-- Exercise directions --
The entire listing is to be repeated verbatim.

==========

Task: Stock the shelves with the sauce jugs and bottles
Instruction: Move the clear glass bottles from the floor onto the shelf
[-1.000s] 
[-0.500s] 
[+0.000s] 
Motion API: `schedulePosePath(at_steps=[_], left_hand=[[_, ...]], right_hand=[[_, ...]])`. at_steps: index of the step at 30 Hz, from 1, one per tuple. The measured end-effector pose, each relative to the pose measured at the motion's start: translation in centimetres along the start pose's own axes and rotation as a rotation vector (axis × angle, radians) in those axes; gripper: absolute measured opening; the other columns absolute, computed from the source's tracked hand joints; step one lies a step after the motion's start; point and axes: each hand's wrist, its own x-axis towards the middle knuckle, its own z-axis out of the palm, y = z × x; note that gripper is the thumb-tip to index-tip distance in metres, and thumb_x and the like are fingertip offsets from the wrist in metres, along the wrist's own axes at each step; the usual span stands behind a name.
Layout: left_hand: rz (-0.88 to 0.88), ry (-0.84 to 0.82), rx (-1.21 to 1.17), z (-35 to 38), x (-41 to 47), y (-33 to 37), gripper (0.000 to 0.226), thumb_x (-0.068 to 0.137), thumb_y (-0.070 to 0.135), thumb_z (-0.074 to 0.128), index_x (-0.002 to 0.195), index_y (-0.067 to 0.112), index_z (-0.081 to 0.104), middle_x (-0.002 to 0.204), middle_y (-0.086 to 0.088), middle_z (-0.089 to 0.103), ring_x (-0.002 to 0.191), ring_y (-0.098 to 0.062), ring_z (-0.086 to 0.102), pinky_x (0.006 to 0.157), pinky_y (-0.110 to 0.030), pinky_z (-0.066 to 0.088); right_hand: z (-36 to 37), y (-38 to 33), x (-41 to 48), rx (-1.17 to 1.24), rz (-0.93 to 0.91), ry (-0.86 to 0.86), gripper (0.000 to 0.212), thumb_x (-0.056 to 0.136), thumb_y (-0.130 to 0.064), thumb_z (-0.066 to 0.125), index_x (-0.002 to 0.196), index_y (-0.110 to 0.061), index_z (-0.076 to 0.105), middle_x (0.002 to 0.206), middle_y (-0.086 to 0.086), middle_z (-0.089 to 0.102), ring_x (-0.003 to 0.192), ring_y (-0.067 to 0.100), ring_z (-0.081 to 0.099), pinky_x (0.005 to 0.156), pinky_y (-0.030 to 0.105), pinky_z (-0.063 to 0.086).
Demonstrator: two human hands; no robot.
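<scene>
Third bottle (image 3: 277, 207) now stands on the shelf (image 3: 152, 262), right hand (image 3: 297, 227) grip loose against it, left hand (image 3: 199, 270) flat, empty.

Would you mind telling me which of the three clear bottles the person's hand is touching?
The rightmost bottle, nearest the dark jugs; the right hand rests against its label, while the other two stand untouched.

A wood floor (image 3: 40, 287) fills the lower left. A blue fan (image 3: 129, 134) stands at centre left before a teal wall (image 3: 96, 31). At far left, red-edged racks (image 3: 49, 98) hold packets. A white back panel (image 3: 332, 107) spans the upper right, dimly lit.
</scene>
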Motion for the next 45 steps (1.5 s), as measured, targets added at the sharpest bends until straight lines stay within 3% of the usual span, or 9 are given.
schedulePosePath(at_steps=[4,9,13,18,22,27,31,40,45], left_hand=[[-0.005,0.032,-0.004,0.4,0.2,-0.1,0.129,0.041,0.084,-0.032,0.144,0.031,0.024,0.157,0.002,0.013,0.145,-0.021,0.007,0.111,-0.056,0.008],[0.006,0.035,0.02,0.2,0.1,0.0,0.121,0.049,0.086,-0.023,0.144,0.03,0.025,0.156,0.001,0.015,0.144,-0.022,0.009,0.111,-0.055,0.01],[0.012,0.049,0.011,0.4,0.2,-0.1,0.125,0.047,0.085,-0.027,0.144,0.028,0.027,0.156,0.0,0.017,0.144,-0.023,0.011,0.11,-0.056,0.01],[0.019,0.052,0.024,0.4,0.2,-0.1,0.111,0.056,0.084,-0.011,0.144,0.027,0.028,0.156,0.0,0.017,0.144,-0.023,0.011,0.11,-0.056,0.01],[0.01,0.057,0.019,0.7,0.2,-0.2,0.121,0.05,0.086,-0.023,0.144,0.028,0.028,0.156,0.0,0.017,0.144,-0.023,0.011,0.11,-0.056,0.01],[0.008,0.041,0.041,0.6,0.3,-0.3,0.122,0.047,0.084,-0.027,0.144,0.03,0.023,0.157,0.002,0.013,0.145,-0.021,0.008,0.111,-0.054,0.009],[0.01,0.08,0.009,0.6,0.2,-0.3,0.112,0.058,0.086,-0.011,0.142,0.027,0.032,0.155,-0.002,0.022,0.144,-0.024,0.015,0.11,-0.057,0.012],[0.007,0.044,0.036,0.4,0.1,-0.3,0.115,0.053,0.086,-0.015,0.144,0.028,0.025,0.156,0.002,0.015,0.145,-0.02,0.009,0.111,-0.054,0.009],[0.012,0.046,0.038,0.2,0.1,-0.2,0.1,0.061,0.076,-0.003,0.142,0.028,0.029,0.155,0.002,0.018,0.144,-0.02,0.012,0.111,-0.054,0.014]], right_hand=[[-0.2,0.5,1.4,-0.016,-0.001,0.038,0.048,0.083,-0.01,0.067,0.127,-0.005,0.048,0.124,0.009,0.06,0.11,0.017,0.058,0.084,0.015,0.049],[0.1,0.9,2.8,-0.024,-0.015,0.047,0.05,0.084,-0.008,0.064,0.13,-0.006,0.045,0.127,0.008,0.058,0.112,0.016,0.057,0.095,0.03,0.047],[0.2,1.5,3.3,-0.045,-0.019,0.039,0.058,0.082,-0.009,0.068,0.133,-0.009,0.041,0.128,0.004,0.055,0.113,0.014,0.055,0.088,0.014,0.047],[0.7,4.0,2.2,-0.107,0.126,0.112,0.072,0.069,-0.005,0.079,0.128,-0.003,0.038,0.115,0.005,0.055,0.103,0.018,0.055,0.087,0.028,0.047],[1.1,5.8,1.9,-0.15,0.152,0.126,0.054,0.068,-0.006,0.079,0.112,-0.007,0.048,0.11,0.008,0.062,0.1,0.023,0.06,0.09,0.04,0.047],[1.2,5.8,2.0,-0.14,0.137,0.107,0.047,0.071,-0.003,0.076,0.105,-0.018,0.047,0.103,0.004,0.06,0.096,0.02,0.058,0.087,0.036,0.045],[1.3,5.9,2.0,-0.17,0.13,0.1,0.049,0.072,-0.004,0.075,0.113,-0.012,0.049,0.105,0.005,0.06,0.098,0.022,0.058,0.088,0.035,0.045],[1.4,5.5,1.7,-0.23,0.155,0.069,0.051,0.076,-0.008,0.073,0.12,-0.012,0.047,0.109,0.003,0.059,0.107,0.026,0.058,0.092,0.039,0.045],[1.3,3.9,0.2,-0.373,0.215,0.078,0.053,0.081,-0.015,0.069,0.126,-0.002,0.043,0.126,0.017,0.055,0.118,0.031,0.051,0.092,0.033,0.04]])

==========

-- Answer box --
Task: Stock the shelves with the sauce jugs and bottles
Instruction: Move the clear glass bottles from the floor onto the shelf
[-1.000s] 
[-0.500s] 
[+0.000s] 
Motion API: `schedulePosePath(at_steps=[_], left_hand=[[_, ...]], right_hand=[[_, ...]])`. at_steps: index of the step at 30 Hz, from 1, one per tuple. The measured end-effector pose, each relative to the pose measured at the motion's start: translation in centimetres along the start pose's own axes and rotation as a rotation vector (axis × angle, radians) in those axes; gripper: absolute measured opening; the other columns absolute, computed from the source's tracked hand joints; step one lies a step after the motion's start; point and axes: each hand's wrist, its own x-axis towards the middle knuckle, its own z-axis out of the palm, y = z × x; note that gripper is the thumb-tip to index-tip distance in metres, and thumb_x and the like are fingertip offsets from the wrist in metres, along the wrist's own axes at each step; the usual span stands behind a name.
Layout: left_hand: rz (-0.88 to 0.88), ry (-0.84 to 0.82), rx (-1.21 to 1.17), z (-35 to 38), x (-41 to 47), y (-33 to 37), gripper (0.000 to 0.226), thumb_x (-0.068 to 0.137), thumb_y (-0.070 to 0.135), thumb_z (-0.074 to 0.128), index_x (-0.002 to 0.195), index_y (-0.067 to 0.112), index_z (-0.081 to 0.104), middle_x (-0.002 to 0.204), middle_y (-0.086 to 0.088), middle_z (-0.089 to 0.103), ring_x (-0.002 to 0.191), ring_y (-0.098 to 0.062), ring_z (-0.086 to 0.102), pinky_x (0.006 to 0.157), pinky_y (-0.110 to 0.030), pinky_z (-0.066 to 0.088); right_hand: z (-36 to 37), y (-38 to 33), x (-41 to 48), rx (-1.17 to 1.24), rz (-0.93 to 0.91), ry (-0.86 to 0.86), gripper (0.000 to 0.212), thumb_x (-0.056 to 0.136), thumb_y (-0.130 to 0.064), thumb_z (-0.066 to 0.125), index_x (-0.002 to 0.196), index_y (-0.110 to 0.061), index_z (-0.076 to 0.105), middle_x (0.002 to 0.206), middle_y (-0.086 to 0.086), middle_z (-0.089 to 0.102), ring_x (-0.003 to 0.192), ring_y (-0.067 to 0.100), ring_z (-0.081 to 0.099), pinky_x (0.005 to 0.156), pinky_y (-0.030 to 0.105), pinky_z (-0.063 to 0.086).
Demonstrator: two human hands; no robot.
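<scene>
Third bottle (image 3: 277, 207) now stands on the shelf (image 3: 152, 262), right hand (image 3: 297, 227) grip loose against it, left hand (image 3: 199, 270) flat, empty.

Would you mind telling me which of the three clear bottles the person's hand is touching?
The rightmost bottle, nearest the dark jugs; the right hand rests against its label, while the other two stand untouched.

A wood floor (image 3: 40, 287) fills the lower left. A blue fan (image 3: 129, 134) stands at centre left before a teal wall (image 3: 96, 31). At far left, red-edged racks (image 3: 49, 98) hold packets. A white back panel (image 3: 332, 107) spans the upper right, dimly lit.
</scene>
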Motion for the next 45 steps (1.5 s), as measured, targets added at the sharpest bends until straight lines stay within 3% of the usual span, or 9 are given.
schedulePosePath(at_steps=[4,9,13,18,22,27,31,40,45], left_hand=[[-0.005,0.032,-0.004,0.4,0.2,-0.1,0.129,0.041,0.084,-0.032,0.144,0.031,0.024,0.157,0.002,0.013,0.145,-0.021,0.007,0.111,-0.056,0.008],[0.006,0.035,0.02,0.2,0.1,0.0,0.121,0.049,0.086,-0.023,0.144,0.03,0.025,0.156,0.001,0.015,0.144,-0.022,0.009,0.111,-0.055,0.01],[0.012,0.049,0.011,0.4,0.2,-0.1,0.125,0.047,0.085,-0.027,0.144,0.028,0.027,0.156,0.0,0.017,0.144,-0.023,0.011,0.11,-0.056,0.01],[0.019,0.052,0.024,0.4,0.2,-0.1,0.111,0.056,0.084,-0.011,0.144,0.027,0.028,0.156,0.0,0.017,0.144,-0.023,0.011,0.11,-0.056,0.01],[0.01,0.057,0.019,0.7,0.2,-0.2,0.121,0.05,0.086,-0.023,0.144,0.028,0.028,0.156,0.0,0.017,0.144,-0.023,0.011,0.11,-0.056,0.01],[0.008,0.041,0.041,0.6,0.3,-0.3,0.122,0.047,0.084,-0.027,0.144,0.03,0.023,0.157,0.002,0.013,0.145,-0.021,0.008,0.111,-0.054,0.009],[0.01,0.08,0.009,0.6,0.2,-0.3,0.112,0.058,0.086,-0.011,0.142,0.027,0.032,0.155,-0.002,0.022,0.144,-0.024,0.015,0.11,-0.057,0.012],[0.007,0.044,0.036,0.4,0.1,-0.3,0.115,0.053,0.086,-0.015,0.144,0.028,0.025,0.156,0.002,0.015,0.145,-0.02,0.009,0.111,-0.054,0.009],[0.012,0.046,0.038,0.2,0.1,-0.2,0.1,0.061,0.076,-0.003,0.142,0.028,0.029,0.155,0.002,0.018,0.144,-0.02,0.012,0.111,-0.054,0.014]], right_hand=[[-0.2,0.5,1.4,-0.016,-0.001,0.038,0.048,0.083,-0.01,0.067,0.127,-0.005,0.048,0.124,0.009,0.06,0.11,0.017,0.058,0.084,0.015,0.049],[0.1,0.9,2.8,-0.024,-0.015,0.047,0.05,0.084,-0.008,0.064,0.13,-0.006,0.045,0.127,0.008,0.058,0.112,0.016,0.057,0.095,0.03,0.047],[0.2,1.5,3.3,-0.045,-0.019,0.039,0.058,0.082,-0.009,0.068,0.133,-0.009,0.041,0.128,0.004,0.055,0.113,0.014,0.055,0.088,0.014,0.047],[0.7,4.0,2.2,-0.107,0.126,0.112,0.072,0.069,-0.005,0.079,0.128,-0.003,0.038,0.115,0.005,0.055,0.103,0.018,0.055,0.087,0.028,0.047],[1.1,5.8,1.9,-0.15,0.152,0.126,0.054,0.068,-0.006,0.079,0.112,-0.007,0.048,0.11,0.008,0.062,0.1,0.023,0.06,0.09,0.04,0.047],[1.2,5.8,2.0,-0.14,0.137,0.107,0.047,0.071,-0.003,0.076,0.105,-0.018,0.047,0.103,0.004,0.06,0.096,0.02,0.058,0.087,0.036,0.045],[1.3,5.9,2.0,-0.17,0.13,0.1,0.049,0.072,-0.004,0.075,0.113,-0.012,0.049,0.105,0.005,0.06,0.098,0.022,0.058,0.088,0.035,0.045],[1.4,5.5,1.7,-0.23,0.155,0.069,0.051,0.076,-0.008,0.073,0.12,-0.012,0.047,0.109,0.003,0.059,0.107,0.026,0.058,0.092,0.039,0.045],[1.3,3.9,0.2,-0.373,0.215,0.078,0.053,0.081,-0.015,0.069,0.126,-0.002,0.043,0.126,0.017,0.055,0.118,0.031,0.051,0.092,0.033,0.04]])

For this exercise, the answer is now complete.